### [Work to be completed]
Among the entries that follow, find the lines holding "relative" and say how many there are, with no other words.

Exercise input START

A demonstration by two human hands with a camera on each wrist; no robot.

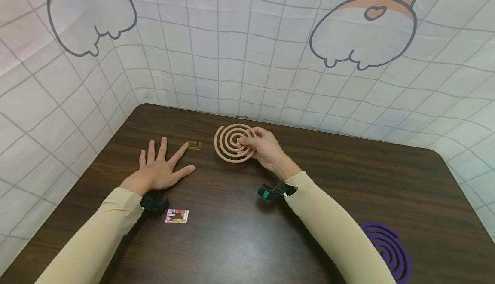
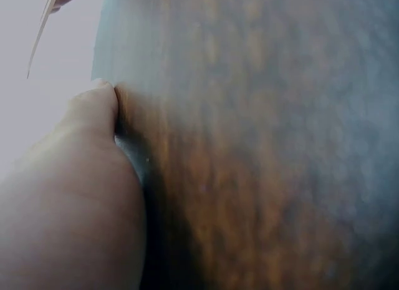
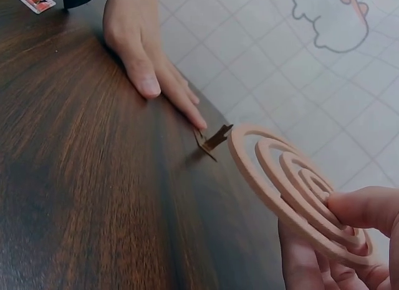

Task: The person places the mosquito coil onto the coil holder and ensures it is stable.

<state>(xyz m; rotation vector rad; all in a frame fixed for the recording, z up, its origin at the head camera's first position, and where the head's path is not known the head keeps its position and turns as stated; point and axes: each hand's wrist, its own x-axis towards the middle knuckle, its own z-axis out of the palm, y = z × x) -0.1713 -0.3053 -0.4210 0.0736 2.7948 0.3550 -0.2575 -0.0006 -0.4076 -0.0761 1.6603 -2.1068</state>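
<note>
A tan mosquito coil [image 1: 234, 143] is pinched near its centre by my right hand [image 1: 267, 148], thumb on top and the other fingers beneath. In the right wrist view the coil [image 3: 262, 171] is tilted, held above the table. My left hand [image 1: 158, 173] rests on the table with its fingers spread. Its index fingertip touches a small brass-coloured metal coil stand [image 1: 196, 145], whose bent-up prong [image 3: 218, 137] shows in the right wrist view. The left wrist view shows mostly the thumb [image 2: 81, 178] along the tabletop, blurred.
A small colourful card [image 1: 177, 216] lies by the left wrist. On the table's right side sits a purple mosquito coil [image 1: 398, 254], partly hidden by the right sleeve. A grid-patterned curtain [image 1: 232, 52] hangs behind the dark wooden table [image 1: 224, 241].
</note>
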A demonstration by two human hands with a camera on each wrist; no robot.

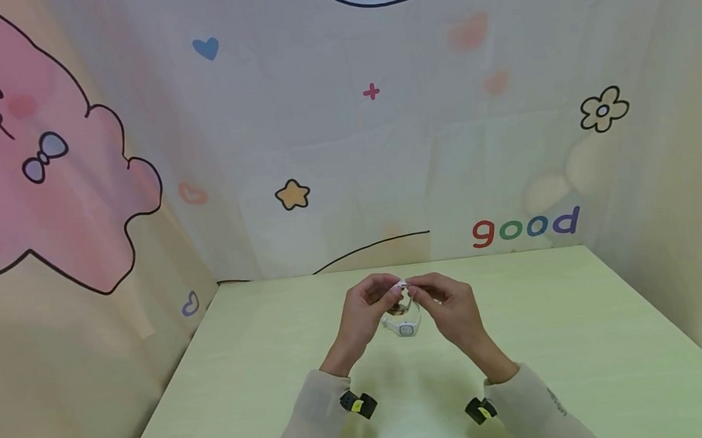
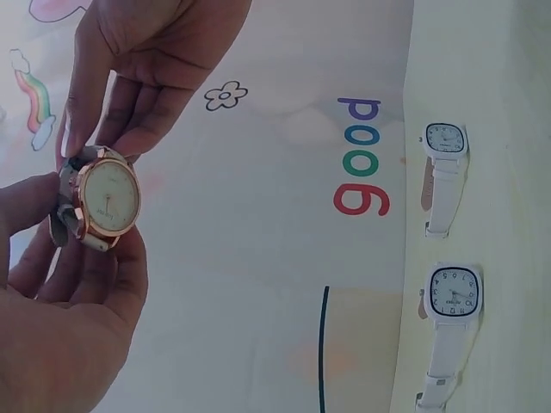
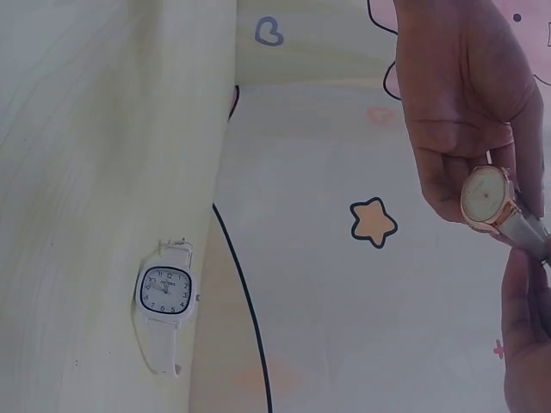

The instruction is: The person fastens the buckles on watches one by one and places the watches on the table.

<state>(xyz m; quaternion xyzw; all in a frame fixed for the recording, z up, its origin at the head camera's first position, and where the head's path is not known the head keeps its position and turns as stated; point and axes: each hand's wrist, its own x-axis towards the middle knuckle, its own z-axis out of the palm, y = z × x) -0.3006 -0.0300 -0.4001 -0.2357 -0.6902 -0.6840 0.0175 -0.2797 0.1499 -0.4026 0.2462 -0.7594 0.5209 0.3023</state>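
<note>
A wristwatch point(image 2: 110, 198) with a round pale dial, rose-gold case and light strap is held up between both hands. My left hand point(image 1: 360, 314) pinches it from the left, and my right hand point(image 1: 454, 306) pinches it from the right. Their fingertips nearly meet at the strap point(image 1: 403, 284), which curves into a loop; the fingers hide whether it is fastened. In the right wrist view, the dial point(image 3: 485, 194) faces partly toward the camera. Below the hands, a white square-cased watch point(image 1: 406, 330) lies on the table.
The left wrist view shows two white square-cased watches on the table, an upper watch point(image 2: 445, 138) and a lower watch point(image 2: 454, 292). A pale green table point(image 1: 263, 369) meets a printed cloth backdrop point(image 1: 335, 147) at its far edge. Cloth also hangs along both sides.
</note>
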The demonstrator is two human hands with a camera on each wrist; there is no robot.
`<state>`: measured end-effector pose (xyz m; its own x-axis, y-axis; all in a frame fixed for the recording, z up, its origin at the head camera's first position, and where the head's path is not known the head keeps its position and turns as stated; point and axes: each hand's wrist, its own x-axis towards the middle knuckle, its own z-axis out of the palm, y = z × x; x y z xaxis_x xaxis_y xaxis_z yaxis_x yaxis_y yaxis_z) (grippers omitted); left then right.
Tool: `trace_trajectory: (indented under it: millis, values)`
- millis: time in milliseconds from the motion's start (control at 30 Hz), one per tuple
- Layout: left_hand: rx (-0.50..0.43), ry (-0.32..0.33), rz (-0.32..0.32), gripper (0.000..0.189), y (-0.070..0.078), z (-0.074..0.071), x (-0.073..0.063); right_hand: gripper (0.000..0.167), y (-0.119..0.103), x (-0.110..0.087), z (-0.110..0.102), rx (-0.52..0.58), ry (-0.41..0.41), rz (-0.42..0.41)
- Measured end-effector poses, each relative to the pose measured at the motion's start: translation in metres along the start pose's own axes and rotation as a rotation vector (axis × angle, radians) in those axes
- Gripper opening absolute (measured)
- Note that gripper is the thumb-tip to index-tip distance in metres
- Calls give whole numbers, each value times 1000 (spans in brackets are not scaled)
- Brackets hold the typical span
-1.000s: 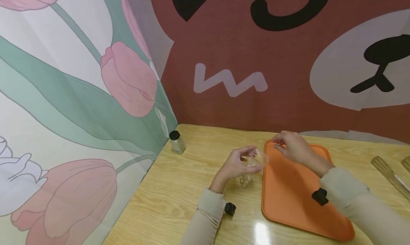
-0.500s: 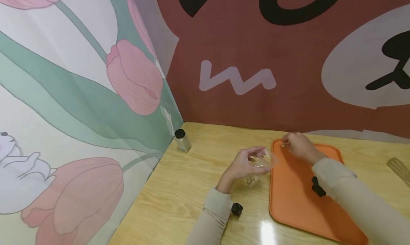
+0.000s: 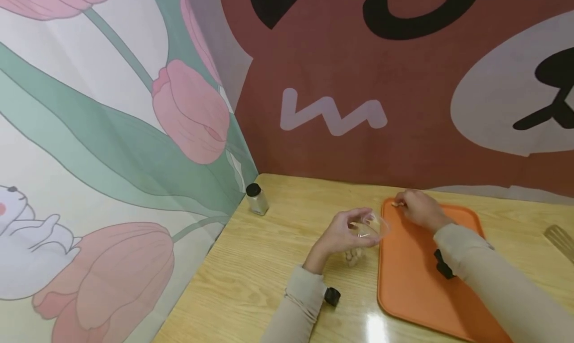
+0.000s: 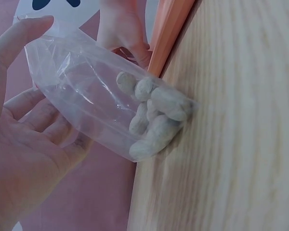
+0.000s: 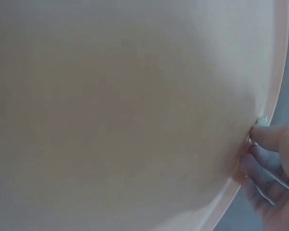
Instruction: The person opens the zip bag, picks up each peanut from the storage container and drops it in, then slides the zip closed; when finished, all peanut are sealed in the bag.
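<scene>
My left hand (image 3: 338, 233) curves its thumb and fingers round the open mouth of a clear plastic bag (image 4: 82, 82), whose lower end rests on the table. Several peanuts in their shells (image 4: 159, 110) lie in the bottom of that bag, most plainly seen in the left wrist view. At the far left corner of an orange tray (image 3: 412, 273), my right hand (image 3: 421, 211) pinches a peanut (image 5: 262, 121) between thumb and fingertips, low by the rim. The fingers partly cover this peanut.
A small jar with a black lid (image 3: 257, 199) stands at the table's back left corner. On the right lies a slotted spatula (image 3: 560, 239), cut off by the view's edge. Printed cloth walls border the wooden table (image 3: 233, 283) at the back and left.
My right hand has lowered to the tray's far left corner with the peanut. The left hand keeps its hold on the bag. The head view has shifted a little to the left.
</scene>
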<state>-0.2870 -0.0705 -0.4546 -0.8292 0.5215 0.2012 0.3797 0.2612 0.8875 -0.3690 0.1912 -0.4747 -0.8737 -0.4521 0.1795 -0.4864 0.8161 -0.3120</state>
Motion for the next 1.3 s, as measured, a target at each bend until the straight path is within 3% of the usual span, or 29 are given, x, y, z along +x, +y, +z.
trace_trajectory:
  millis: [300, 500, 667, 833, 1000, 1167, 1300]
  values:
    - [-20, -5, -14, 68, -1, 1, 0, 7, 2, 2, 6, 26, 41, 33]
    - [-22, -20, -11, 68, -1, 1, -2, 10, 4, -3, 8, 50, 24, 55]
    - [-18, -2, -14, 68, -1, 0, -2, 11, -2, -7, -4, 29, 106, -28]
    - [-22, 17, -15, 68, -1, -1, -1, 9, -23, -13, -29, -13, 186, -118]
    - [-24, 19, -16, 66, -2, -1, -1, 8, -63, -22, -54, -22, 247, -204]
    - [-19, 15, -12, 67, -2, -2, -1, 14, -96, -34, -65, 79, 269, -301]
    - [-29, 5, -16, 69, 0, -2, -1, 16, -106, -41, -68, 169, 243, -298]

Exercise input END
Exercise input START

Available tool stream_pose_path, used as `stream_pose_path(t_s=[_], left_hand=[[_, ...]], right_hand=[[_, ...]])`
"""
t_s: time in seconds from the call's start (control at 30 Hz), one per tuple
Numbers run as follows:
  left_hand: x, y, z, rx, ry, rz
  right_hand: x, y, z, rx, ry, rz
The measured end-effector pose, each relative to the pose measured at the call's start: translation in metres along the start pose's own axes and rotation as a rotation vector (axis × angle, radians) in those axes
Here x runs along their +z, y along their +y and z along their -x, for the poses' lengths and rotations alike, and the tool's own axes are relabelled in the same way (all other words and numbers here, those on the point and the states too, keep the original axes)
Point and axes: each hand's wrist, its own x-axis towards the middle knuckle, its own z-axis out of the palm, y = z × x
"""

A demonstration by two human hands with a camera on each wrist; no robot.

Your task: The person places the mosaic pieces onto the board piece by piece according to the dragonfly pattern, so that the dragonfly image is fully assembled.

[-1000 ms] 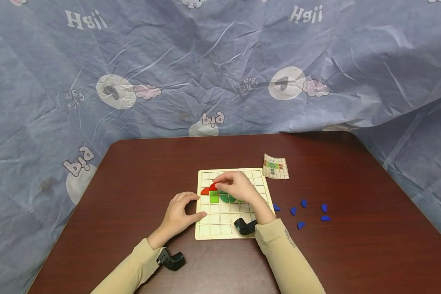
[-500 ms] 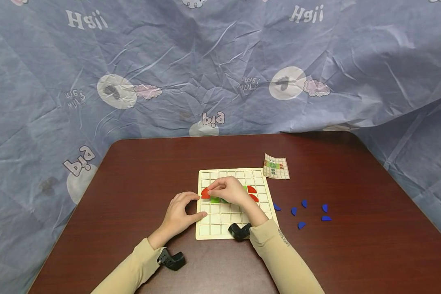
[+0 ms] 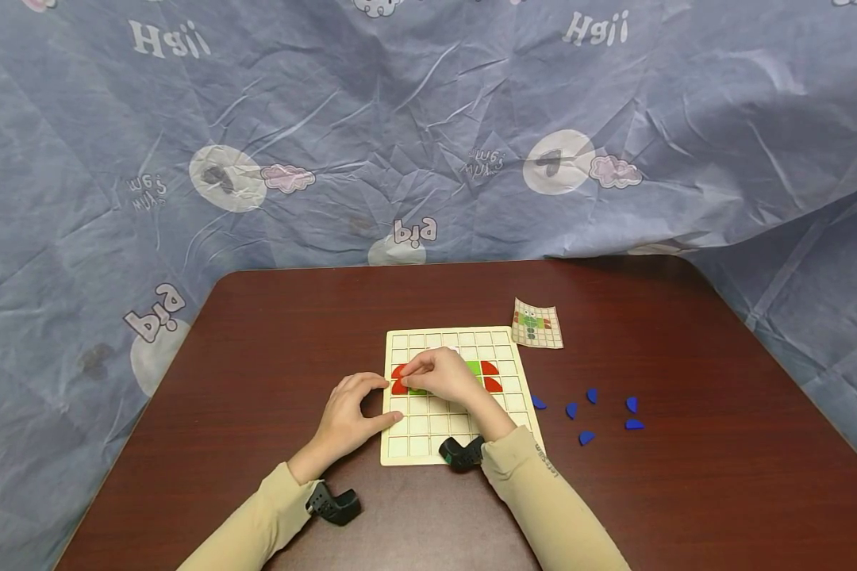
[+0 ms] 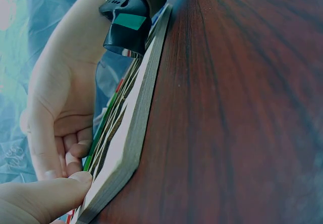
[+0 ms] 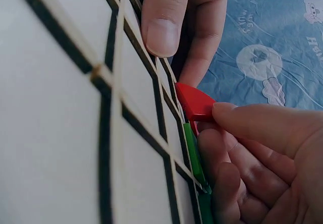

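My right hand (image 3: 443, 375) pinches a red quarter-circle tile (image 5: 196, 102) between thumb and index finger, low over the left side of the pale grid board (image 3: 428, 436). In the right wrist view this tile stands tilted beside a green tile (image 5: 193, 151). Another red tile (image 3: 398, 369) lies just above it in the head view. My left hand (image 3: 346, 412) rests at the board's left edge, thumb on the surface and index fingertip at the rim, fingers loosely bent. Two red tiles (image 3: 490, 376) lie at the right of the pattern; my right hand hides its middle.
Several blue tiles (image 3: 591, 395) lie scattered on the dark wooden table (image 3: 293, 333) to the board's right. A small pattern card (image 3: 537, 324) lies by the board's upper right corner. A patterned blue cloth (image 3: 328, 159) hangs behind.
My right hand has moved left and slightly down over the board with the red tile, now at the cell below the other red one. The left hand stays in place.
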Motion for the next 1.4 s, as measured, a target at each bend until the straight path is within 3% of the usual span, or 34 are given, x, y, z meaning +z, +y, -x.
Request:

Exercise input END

### [Response area]
2